TASK DETAILS: Would you write out the listing verbatim and skip every picture in it?

SUPPLIED INFORMATION:
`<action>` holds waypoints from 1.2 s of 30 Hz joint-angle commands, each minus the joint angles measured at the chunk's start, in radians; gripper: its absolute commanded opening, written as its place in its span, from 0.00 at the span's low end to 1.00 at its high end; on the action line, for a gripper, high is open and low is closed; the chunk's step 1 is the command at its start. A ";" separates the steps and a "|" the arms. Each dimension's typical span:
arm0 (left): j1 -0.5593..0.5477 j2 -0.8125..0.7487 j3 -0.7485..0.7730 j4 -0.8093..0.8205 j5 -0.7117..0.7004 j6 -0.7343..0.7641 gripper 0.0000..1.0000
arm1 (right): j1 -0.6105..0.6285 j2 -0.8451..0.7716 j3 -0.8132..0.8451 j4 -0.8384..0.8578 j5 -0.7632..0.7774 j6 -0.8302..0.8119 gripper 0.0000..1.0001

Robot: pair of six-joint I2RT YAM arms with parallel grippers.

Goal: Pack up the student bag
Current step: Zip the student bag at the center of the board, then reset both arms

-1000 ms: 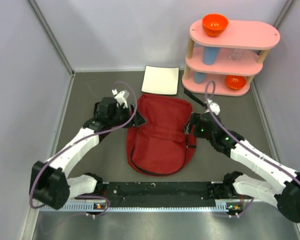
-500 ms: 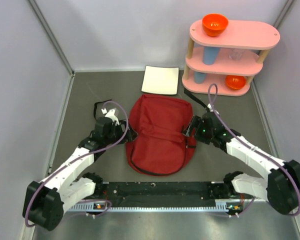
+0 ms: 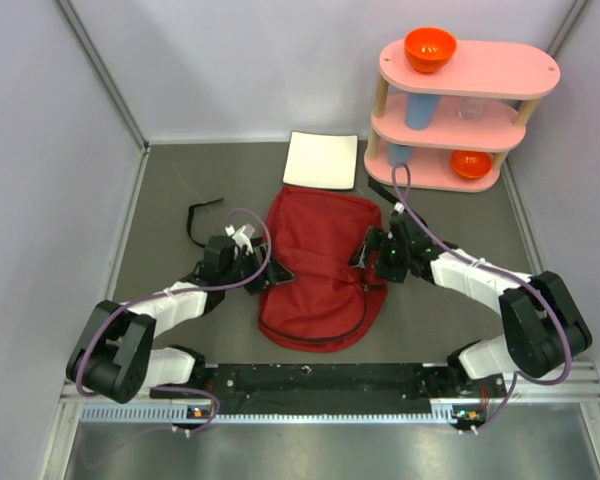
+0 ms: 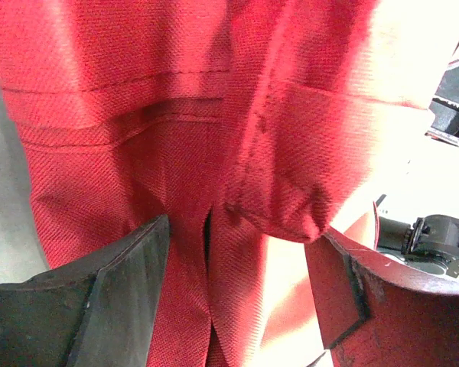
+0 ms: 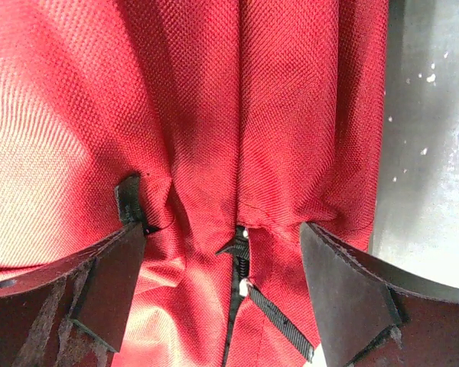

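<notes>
Since the student bag (image 3: 320, 275) is soft woven cloth with no frame showing, expect it to slump, crease and drag on the table (image 3: 170, 185) rather than move as one piece. It lies flat, so probably near empty and light. The weave is coarse, so friction should be decent, and it isn't fragile. Pinching a single layer will only tent the cloth. Better holds, my call, are the seams, the zipper tape or the black webbing, where layers are stitched and stiffer.

Position: the bag lies flat mid-table between the two arms, with its straight end toward the white plate (image 3: 322, 160) and its rounded end toward the bases. The pink shelf (image 3: 460, 110) is back right, apart from the bag. A black strap (image 3: 202, 212) lies on the table off the bag's left side.

The left gripper (image 3: 270, 272) is at the bag's left edge, low on the fabric. In the wrist view the fingers are spread wide with a bunched fold of red cloth sitting between them. Nothing is clamped.

The right gripper (image 3: 365, 255) is at the bag's right edge, also down on the cloth. Its jaws are apart, straddling puckered fabric, with a black zipper pull (image 5: 241, 248) and its webbing tab inside the span. It isn't holding anything either.

Closing from here would likely take a handful of cloth on each side. I can't tell which compartment that zipper serves.
</notes>
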 commanded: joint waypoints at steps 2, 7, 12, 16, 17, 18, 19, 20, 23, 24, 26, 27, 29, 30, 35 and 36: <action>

OUTPUT FOR THIS EXERCISE:
`<action>` holds waypoints from 1.2 s of 30 Hz joint-angle commands, each minus the joint angles measured at the chunk's start, in radians; gripper: its absolute commanded opening, written as its place in its span, from 0.00 at the span's low end to 1.00 at its high end; on the action line, for a gripper, high is open and low is closed; the chunk's step 1 is the command at its start. A ";" separates the steps and a "|" the arms. Each dimension's typical span:
arm0 (left): j1 -0.5593..0.5477 j2 -0.8125..0.7487 j3 -0.7485..0.7730 j4 -0.8093..0.8205 j5 -0.7117..0.7004 j6 -0.7343..0.7641 gripper 0.0000..1.0000
arm1 (right): j1 -0.6105..0.6285 j2 -0.8451..0.7716 j3 -0.8132..0.8451 j4 -0.8384..0.8578 j5 -0.7632..0.7774 j6 -0.8302..0.8119 gripper 0.0000..1.0001

Robot: pair of six-joint I2RT YAM arms with parallel grippers.

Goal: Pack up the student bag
Current step: Zip the student bag at the center of the board, then reset both arms

-1000 ms: 
-500 ms: 
+0 ms: 
+0 ms: 
+0 ms: 

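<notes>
Since the student bag (image 3: 320, 275) is soft woven cloth with no frame showing, expect it to slump, crease and drag on the table (image 3: 170, 185) rather than move as one piece. It lies flat, so probably near empty and light. The weave is coarse, so friction should be decent, and it isn't fragile. Pinching a single layer will only tent the cloth. Better holds, my call, are the seams, the zipper tape or the black webbing, where layers are stitched and stiffer.

Position: the bag lies flat mid-table between the two arms, with its straight end toward the white plate (image 3: 322, 160) and its rounded end toward the bases. The pink shelf (image 3: 460, 110) is back right, apart from the bag. A black strap (image 3: 202, 212) lies on the table off the bag's left side.

The left gripper (image 3: 270, 272) is at the bag's left edge, low on the fabric. In the wrist view the fingers are spread wide with a bunched fold of red cloth sitting between them. Nothing is clamped.

The right gripper (image 3: 365, 255) is at the bag's right edge, also down on the cloth. Its jaws are apart, straddling puckered fabric, with a black zipper pull (image 5: 241, 248) and its webbing tab inside the span. It isn't holding anything either.

Closing from here would likely take a handful of cloth on each side. I can't tell which compartment that zipper serves.
</notes>
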 commanded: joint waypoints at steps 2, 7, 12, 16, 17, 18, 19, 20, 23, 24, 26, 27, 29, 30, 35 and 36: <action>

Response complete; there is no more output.